Establishing Transparency and Fairness Guidelines for Feature Visibility

jcscottiii commented 6 months ago

Description

As webstatus.dev grows to encompass a wide range of browser feature implementations, situations may arise where we need to temporarily or permanently hide feature scores or features altogether. This could be due to a variety of reasons, such as:

Data anomalies: Potential errors or inconsistencies in gathered data (such as features that are actually implemented but have no Web Platform Test coverage or the coverage implies the feature is not implemented but in reality the Web Platform Test suite needs to improve the tests).
Ongoing development: Features in an early stage where scores aren't representative (such as Web Platform Test scores showing 100% for a feature that has not been fully implemented yet).

While these scenarios are understandable, it's crucial to handle them in a way that maintains trust, transparency, and fairness amongst browser vendors while also describing the actual state of the world to end-users. We want to invite open discussion on how to best achieve this.

Desired Goals

Equitable Process: Establish clear, unbiased criteria for when and how to hide information.
Transparency: Document all decisions regarding feature visibility, along with the rationale.
Accountability: Create a mechanism for the community to raise concerns and suggest changes.
User Information: Provide clear explanations for end-users when information is hidden, including links back to the relevant discussion.

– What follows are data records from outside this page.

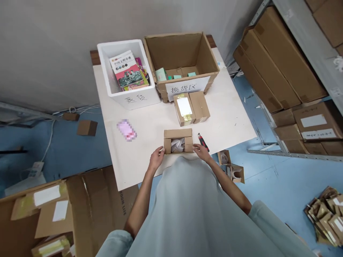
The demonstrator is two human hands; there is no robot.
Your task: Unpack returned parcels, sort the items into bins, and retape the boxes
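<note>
A small open cardboard box (178, 135) with white paper inside sits at the near edge of the white table (150, 128). My left hand (156, 158) pinches the box's left flap, fingers closed on it. My right hand (201, 151) grips the box's right side, fingers curled against the flap. A red and black utility knife (203, 141) lies just right of the box, beside my right hand.
Two sealed small boxes (191, 107) stand behind the open one. At the back are a white foam bin with books (128, 76) and a large labelled carton (182, 64). A pink item (127, 130) lies left. Cartons fill the shelves (289, 71) at right and the floor (53, 214) at left.
</note>
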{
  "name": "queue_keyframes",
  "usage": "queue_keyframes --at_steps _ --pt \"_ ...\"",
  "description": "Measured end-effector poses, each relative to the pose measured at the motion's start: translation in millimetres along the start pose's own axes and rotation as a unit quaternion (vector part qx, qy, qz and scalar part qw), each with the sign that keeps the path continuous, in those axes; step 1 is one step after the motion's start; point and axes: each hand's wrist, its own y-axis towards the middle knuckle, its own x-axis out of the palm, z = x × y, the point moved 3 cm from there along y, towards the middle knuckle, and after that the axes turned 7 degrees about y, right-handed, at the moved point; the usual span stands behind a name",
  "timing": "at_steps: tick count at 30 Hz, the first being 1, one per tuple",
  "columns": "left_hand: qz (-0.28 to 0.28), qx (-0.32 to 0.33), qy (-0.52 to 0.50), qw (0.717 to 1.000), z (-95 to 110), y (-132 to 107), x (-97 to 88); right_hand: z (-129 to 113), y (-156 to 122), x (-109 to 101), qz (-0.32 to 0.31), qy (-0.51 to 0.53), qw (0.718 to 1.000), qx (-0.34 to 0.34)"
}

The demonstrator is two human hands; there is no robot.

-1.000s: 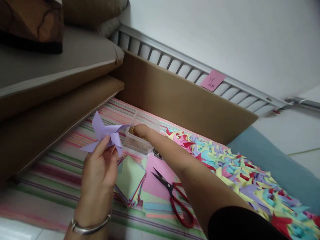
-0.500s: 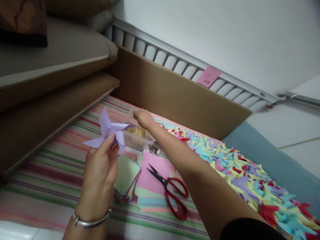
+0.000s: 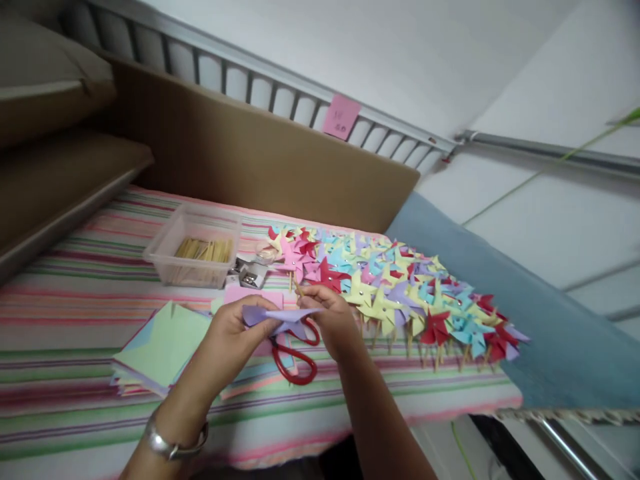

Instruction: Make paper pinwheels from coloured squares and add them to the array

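- Striped cloth (image 3: 75,313) covers the work surface, with a brown cardboard sheet (image 3: 250,160) standing along its far edge and a blue mat (image 3: 500,300) to the right.
- Finished paper pinwheels (image 3: 390,287) in red, yellow, blue, pink and purple lie in a dense heap across the right half of the cloth.
- Coloured paper squares (image 3: 160,347) sit in a stack, green on top, just left of the hands.
- Wooden sticks (image 3: 205,250) fill the bottom of a clear plastic tub (image 3: 165,257) that stands well behind the hands.
- Left hand (image 3: 230,340): fingers closed on the purple pinwheel's middle, thumb on top.
- Right hand (image 3: 333,320): fingers pinched narrow around a thin wooden stick (image 3: 297,285), which points up and away.
- Red-handled scissors (image 3: 295,363) lie on the cloth directly under the hands, partly hidden.
- Purple pinwheel (image 3: 280,317) is held nearly flat between the two hands, above the scissors, its blades spreading left and right.
- Judged from this, the stick is being brought to the pinwheel's centre. It would go best with the left thumb keeping the folded tips stacked on the middle, the stick gripped close to its working end, and the blades left uncrushed.
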Motion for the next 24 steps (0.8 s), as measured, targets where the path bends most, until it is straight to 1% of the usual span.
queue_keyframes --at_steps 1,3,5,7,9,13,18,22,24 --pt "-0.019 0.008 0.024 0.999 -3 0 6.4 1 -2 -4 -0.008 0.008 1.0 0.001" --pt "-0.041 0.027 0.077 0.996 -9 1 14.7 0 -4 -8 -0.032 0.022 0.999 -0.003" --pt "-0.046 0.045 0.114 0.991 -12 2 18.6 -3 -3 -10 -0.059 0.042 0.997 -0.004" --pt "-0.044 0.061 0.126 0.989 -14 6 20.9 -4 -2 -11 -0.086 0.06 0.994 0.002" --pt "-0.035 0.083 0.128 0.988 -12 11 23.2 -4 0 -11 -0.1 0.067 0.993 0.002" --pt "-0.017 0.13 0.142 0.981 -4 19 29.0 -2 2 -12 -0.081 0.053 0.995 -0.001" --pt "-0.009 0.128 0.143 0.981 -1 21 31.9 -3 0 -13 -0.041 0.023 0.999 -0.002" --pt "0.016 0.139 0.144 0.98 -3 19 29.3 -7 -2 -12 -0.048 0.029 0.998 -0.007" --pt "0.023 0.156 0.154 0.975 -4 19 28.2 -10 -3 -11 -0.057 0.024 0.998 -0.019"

Possible Solutions (Not Exhaustive)

Test Suite Review Process: Review of test suite to ensure reasonable coverage and that failures are explainable.
Public Comment Period: Allow a timeframe for feedback before any information is hidden.
"Hidden Score" Label: Add a visual indicator to hidden items, with a link to the rationale.
GitHub Discussions: Utilize Discussions to host conversations around feature visibility concerns.

These are just starting points. We encourage everyone to share their ideas, concerns, and suggestions to ensure we create a process that upholds the values of this project.

Call to Action

Please feel free to comment on this issue with your thoughts. Your input is invaluable in shaping the future of this project and ensuring it is a trusted resource for everyone. Let's work together to build a truly transparent and equitable process!

Please voice your concerns as well, while adhering to the project's Code of Conduct.

This process can evolve over time as well, as we try things out.

foolip commented 6 months ago

Feedback from @meyerweb on Mastodon: https://mastodon.social/@Meyerweb/112457440224134542

foolip commented 6 months ago

On "data anomalies", I think we'll need clear criteria for hiding scores, a few different common rationales, and perhaps links out to issues tracking fixing it.

Common rationales are insufficient coverage and widespread failures for reasons unrelated to the implementation quality.

meyerweb commented 6 months ago

As a followup on @foolip’s link to my toot (thanks, @foolip!) I think as long as rationales for absent scores are clear and consistent, you’ll be a lot further along.

I also believe there should be a lot more transparency on why a thing is listed at all when the supporting data doesn’t seem to be there. Example: https://webstatus.dev/features/canvas-text-baselines is listed as a newly-available baseline even though one of the tracked browsers is passing 0% of tests. (A whole three tests, it is true.) How can this be considered baseline when it’s apparently not supported at all by a tracked browser? I mean, I can think of at least one scenario where that sort of thing might be defensible, but I have no idea if this is such a scenario, nor does anyone else.

Even beyond that, https://webstatus.dev/features/hyphens is listed as baseline when its scores are mostly in the 50s, and the highest score is just short of 75%. It also has 55 tests, of which only 20 are passed by all four tracked browsers, which is a 36.4% Interop score. Does that qualify as baseline? I personally wouldn’t think so, but if there were a list of the ways things can get on the list, that would help a lot.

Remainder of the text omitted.